Radiology is pretty tight at the moment:
http://forums.studentdoctor.net/showthread.php?t=962492

Cards EP seems pretty tight as well:
http://forums.studentdoctor.net/showthread.php?t=831422
Rad/Onc:
http://forums.studentdoctor.net/showthread.php?t=951204
Anesthesia:
http://forums.studentdoctor.net/showthread.php?t=928418

In general people are not getting multiple ideal offers to pick from outside of PC. The new ACA has made many groups hesitant to expand until they know for certain how new legislation will all shake out.
 
I'm a non trad with experience in many areas of healthcare, including low level administration. Also, my father is in high level administration and I've been around this all my life. I have most my exposure with surgical groups. I'm probably older than you as well since it seems like life experience matters so much to you.

Since neither of us are physicians, forgive me for not deferring to your "experience" and listening to my family friends and colleagues who are actual physicians and administrators.

What was your qualification? Being an intern? Congrats! 😉

Your statements above basically make your "experience" mean nothing. You clearly know much less than you think and live in a little bubble (im guessing somewhere DOs are popular, which is fine but represents tiny parts of the US) :laugh:

Thank you for the good laugh though
 
If any of you were to visit the specialty forums regularly you would have seen that nearly everyone there agrees that finding a job in ANY specialty as an MD or DO is not difficult at all(except for maybe pathology where the job market really is getting saturated).. Where do you guys get this idea that it's harder to find a job as a DO? Certain DO residencies are subpar but the only time this has been an issue for DOs as far as I know are those that completed an AOA residency in Anesthesia where it really was more difficult getting employed due to only having AOA board certification. The hurdle largely comes in getting a competitive residency after which employers mostly care if you're board certified or not.. You might reply with anecdotal stories and 'matter of fact' like statements but I choose to believe physicians in practice on the specialty forums over pre-meds and med students here on the pre-osteo forum..

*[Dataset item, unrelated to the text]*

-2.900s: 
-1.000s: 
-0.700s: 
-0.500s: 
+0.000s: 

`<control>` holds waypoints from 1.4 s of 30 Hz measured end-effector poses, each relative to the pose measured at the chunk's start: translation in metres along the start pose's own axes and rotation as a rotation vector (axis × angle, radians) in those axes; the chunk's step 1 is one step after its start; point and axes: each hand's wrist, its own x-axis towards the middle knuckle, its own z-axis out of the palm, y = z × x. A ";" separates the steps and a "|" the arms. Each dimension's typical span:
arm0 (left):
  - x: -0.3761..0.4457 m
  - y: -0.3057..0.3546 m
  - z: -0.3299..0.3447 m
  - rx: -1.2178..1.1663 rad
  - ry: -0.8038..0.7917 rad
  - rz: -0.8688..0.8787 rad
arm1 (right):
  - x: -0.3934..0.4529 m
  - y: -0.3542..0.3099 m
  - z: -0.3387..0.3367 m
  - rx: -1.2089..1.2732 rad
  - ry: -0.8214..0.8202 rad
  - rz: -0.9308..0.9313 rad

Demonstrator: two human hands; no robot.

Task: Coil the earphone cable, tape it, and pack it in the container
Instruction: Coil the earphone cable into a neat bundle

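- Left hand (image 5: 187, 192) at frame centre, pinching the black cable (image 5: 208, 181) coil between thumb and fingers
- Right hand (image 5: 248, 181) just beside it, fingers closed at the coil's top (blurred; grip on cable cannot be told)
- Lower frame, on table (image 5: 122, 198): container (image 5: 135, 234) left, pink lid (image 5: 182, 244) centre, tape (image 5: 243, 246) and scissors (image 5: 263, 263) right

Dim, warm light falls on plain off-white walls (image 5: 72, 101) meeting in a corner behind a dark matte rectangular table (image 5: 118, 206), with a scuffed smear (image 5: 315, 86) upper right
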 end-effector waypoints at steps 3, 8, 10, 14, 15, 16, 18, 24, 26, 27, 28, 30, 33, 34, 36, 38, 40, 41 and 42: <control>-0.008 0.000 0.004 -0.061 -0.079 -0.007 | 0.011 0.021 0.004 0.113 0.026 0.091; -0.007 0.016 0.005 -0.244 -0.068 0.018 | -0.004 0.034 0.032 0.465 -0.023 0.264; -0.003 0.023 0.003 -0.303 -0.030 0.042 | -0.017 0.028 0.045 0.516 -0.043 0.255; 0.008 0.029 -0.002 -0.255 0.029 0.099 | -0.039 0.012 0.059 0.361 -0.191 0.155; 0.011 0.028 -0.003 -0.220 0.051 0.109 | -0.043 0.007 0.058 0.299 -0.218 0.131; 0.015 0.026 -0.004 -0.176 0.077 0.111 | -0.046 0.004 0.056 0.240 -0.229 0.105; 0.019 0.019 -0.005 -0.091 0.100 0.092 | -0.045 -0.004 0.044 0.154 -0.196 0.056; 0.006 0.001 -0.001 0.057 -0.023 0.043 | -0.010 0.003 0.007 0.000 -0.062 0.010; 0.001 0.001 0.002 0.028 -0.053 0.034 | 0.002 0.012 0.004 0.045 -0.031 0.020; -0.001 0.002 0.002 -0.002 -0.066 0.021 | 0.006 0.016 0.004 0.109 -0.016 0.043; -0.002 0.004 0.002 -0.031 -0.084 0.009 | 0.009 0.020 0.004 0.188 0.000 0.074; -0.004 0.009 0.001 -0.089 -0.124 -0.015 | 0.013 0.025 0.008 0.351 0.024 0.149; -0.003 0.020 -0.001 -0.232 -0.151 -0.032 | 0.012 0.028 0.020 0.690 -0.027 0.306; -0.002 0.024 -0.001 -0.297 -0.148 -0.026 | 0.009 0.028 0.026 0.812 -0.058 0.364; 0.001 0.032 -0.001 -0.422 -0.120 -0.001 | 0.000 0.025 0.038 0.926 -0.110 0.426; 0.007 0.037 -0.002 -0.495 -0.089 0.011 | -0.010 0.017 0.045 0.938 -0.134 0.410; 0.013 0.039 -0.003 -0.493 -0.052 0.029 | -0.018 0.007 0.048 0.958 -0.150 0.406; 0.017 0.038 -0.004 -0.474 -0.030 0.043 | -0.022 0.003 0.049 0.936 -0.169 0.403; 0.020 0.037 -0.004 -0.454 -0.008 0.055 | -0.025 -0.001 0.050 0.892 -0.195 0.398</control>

How will this change after the merging of ACGME, if at all? Since accreditation is carried out by ACGME how will employers view DO's? Obviously speculation but curious if anyone can throw out some conjectures here...
 
How will this change after the merging of ACGME, if at all? Since accreditation is carried out by ACGME how will employers view DO's? Obviously speculation but curious if anyone can throw out some conjectures here...

Yep, tough to say on the DO degree issue. However, I still think the majority of it will still be based on 1) where the residency is done and 2) the connections the residents have.